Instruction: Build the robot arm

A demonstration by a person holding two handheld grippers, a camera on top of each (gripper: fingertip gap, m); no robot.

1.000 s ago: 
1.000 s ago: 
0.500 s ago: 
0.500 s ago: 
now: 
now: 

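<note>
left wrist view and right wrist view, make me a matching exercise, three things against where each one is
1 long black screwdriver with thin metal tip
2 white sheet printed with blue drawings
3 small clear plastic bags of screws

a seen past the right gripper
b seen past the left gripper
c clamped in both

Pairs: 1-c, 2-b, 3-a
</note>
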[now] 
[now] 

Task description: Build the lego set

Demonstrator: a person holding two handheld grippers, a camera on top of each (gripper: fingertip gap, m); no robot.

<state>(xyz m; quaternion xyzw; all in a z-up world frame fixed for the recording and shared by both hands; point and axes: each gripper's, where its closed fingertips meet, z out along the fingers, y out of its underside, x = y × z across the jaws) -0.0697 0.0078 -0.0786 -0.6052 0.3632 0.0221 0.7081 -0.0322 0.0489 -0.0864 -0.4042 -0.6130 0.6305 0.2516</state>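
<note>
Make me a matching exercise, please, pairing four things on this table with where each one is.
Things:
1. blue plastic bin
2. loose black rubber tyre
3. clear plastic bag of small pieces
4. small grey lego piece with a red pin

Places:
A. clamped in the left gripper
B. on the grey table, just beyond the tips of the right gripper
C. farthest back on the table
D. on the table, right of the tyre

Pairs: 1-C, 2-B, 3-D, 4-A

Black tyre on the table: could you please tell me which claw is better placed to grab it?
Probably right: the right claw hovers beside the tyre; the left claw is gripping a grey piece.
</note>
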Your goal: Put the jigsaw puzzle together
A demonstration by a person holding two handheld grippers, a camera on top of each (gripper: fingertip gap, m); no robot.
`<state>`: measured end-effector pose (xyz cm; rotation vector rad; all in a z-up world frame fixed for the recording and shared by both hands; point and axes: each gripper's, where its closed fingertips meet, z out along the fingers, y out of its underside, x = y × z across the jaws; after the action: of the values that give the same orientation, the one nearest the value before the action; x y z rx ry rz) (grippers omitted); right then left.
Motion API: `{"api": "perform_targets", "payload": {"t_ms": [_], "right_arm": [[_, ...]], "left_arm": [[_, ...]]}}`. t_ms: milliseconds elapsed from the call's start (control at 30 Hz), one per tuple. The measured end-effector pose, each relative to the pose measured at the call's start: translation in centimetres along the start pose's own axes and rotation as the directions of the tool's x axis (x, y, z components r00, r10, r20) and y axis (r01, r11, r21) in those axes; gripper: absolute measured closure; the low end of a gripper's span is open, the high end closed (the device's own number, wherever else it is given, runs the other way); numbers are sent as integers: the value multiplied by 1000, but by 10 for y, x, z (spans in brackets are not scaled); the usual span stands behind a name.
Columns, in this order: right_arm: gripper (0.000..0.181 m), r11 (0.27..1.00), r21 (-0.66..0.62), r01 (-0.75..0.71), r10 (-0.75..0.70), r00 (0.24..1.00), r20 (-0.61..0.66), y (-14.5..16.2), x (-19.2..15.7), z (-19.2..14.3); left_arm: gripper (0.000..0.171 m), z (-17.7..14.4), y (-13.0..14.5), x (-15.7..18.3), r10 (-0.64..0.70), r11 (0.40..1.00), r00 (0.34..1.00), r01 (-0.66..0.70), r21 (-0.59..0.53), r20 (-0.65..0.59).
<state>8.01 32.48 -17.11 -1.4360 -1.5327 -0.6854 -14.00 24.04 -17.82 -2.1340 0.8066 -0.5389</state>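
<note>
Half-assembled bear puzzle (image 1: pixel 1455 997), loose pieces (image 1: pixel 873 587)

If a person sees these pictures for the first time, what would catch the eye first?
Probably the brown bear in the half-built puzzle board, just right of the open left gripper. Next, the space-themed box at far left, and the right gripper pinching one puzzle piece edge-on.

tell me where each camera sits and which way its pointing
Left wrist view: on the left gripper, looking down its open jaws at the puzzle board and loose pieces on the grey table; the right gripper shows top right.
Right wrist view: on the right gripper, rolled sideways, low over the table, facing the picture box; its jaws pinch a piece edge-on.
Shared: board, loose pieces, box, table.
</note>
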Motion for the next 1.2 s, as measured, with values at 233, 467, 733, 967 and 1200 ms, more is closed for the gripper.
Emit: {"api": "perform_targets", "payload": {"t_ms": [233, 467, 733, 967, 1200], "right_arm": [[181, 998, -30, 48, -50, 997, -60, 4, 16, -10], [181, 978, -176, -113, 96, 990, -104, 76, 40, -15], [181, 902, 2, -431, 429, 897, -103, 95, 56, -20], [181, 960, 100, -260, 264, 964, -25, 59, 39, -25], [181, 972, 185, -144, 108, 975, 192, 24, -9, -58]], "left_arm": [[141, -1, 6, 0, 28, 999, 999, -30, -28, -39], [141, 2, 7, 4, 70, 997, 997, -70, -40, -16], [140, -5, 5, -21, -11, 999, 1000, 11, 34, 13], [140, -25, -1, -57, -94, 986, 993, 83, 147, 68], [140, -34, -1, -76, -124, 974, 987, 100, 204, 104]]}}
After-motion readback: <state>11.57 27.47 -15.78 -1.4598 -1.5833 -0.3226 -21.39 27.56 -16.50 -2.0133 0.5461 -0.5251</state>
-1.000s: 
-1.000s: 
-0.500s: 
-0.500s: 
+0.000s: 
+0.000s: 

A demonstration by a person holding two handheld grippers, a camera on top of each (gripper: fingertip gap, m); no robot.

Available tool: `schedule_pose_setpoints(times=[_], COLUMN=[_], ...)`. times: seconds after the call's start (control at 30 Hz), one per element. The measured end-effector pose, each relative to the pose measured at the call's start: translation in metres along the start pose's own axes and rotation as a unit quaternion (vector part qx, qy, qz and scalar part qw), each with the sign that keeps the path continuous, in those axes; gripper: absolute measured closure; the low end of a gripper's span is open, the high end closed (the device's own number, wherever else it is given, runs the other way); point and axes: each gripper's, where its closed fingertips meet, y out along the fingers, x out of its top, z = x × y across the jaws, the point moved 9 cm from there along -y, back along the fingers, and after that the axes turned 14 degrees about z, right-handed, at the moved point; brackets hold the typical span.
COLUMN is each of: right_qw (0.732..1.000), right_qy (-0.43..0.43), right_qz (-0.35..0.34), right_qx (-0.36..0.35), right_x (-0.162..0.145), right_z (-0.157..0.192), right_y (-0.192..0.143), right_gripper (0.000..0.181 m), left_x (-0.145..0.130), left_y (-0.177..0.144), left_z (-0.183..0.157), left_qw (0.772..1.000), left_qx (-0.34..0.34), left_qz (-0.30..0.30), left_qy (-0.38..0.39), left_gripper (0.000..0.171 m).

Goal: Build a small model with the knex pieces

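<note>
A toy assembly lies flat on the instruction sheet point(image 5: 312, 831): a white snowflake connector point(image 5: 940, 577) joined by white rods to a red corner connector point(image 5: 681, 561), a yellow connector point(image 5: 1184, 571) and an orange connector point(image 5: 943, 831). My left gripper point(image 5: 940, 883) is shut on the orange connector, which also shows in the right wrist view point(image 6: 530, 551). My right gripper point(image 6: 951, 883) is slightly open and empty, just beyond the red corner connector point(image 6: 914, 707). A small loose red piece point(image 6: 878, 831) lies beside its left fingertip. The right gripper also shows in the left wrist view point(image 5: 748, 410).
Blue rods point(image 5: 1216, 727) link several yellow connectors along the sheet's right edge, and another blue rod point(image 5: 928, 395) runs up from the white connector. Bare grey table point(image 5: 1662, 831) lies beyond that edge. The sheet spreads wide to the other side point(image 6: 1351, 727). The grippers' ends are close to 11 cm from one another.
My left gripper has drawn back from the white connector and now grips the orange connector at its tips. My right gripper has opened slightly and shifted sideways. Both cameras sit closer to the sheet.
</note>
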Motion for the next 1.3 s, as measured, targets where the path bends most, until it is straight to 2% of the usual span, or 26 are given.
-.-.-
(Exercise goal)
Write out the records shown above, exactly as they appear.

(Expected output)
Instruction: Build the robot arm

A demonstration by a person holding two handheld grippers, a camera on top of each (gripper: fingertip gap, m); no robot.

1.000 s ago: 
1.000 s ago: 
0.500 s ago: 
0.500 s ago: 
now: 
now: 

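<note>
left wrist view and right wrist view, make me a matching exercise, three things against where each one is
1 long black screwdriver with thin metal tip
2 white sheet printed with blue drawings
3 small clear plastic bags of screws

a seen past the right gripper
b seen past the left gripper
c clamped in both

Pairs: 1-c, 2-b, 3-a
</note>
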[now] 
[now] 

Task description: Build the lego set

Demonstrator: a person holding two handheld grippers, a camera on top of each (gripper: fingertip gap, m); no robot.

<state>(xyz m; quaternion xyzw; all in a z-up world frame fixed for the recording and shared by both hands; point and axes: each gripper's, where its closed fingertips meet, z out along the fingers, y out of its underside, x = y × z across the jaws) -0.0697 0.0078 -0.0786 -0.6052 0.3632 0.0221 0.7081 -0.0322 0.0489 -0.0864 -0.4042 -0.6130 0.6305 0.2516</state>
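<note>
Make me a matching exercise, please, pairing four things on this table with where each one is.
Things:
1. blue plastic bin
2. loose black rubber tyre
3. clear plastic bag of small pieces
4. small grey lego piece with a red pin

Places:
A. clamped in the left gripper
B. on the grey table, just beyond the tips of the right gripper
C. farthest back on the table
D. on the table, right of the tyre

Pairs: 1-C, 2-B, 3-D, 4-A

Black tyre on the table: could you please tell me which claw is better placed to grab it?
Probably right: the right claw hovers beside the tyre; the left claw is gripping a grey piece.
</note>
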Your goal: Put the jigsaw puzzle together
A demonstration by a person holding two handheld grippers, a camera on top of each (gripper: fingertip gap, m); no robot.
`<state>`: measured end-effector pose (xyz cm; rotation vector rad; all in a z-up world frame fixed for the recording and shared by both hands; point and axes: each gripper's, where its closed fingertips meet, z out along the fingers, y out of its underside, x = y × z across the jaws; after the action: of the values that give the same orientation, the one nearest the value before the action; x y z rx ry rz) (grippers omitted); right then left.
Motion API: `{"api": "perform_targets", "payload": {"t_ms": [_], "right_arm": [[_, ...]], "left_arm": [[_, ...]]}}`. t_ms: milliseconds elapsed from the call's start (control at 30 Hz), one per tuple. The measured end-effector pose, each relative to the pose measured at the call's start: translation in centimetres along the start pose's own axes and rotation as the directions of the tool's x axis (x, y, z components r00, r10, r20) and y axis (r01, r11, r21) in those axes; gripper: absolute measured closure; the low end of a gripper's span is open, the high end closed (the device's own number, wherever else it is given, runs the other way); numbers are sent as integers: the value multiplied by 1000, but by 10 for y, x, z (spans in brackets are not scaled); the usual span stands behind a name.
Columns, in this order: right_arm: gripper (0.000..0.181 m), r11 (0.27..1.00), r21 (-0.66..0.62), r01 (-0.75..0.71), r10 (-0.75..0.70), r00 (0.24..1.00), r20 (-0.61..0.66), y (-14.5..16.2), x (-19.2..15.7), z (-19.2..14.3); left_arm: gripper (0.000..0.171 m), z (-17.7..14.4), y (-13.0..14.5), x (-15.7..18.3), r10 (-0.64..0.70), r11 (0.40..1.00), r00 (0.34..1.00), r01 (-0.66..0.70), r21 (-0.59..0.53), r20 (-0.65..0.59).
<state>8.01 32.48 -17.11 -1.4360 -1.5327 -0.6854 -14.00 24.04 -17.82 -2.1340 0.8066 -0.5389</state>
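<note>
Half-assembled bear puzzle (image 1: pixel 1455 997), loose pieces (image 1: pixel 873 587)

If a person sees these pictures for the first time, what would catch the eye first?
Probably the brown bear in the half-built puzzle board, just right of the open left gripper. Next, the space-themed box at far left, and the right gripper pinching one puzzle piece edge-on.

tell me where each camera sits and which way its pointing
Left wrist view: on the left gripper, looking down its open jaws at the puzzle board and loose pieces on the grey table; the right gripper shows top right.
Right wrist view: on the right gripper, rolled sideways, low over the table, facing the picture box; its jaws pinch a piece edge-on.
Shared: board, loose pieces, box, table.
</note>
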Motion for the next 1.2 s, as measured, with values at 233, 467, 733, 967 and 1200 ms, more is closed for the gripper.
Emit: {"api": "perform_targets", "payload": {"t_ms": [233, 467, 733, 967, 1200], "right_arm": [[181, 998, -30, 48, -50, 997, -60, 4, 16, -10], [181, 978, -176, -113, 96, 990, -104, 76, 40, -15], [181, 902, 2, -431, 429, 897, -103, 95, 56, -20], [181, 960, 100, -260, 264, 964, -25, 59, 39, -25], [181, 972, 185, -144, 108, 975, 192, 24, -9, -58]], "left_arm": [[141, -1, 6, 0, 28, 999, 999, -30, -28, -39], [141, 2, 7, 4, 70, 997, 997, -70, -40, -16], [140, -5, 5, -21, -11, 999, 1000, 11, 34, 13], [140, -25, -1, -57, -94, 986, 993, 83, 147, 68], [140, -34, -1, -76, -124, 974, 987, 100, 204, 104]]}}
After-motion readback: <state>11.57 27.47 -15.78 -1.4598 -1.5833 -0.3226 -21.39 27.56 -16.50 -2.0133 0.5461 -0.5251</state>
-1.000s: 
-1.000s: 
-0.500s: 
-0.500s: 
+0.000s: 
+0.000s: 

A demonstration by a person holding two handheld grippers, a camera on top of each (gripper: fingertip gap, m); no robot.

Available tool: `schedule_pose_setpoints(times=[_], COLUMN=[_], ...)`. times: seconds after the call's start (control at 30 Hz), one per element. The measured end-effector pose, each relative to the pose measured at the call's start: translation in metres along the start pose's own axes and rotation as a unit quaternion (vector part qx, qy, qz and scalar part qw), each with the sign that keeps the path continuous, in those axes; gripper: absolute measured closure; the low end of a gripper's span is open, the high end closed (the device's own number, wherever else it is given, runs the other way); point and axes: each gripper's, where its closed fingertips meet, y out along the fingers, x out of its top, z = x × y across the jaws, the point moved 9 cm from there along -y, back along the fingers, and after that the axes turned 14 degrees about z, right-handed, at the moved point; brackets hold the typical span.
COLUMN is each of: right_qw (0.732..1.000), right_qy (-0.43..0.43), right_qz (-0.35..0.34), right_qx (-0.36..0.35), right_x (-0.162..0.145), right_z (-0.157..0.192), right_y (-0.192..0.143), right_gripper (0.000..0.181 m), left_x (-0.145..0.130), left_y (-0.177..0.144), left_z (-0.183..0.157), left_qw (0.772..1.000), left_qx (-0.34..0.34), left_qz (-0.30..0.30), left_qy (-0.38..0.39), left_gripper (0.000..0.171 m).

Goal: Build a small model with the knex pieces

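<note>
A toy assembly lies flat on the instruction sheet point(image 5: 312, 831): a white snowflake connector point(image 5: 940, 577) joined by white rods to a red corner connector point(image 5: 681, 561), a yellow connector point(image 5: 1184, 571) and an orange connector point(image 5: 943, 831). My left gripper point(image 5: 940, 883) is shut on the orange connector, which also shows in the right wrist view point(image 6: 530, 551). My right gripper point(image 6: 951, 883) is slightly open and empty, just beyond the red corner connector point(image 6: 914, 707). A small loose red piece point(image 6: 878, 831) lies beside its left fingertip. The right gripper also shows in the left wrist view point(image 5: 748, 410).
Blue rods point(image 5: 1216, 727) link several yellow connectors along the sheet's right edge, and another blue rod point(image 5: 928, 395) runs up from the white connector. Bare grey table point(image 5: 1662, 831) lies beyond that edge. The sheet spreads wide to the other side point(image 6: 1351, 727). The grippers' ends are close to 11 cm from one another.
My left gripper has drawn back from the white connector and now grips the orange connector at its tips. My right gripper has opened slightly and shifted sideways. Both cameras sit closer to the sheet.
</note>
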Motion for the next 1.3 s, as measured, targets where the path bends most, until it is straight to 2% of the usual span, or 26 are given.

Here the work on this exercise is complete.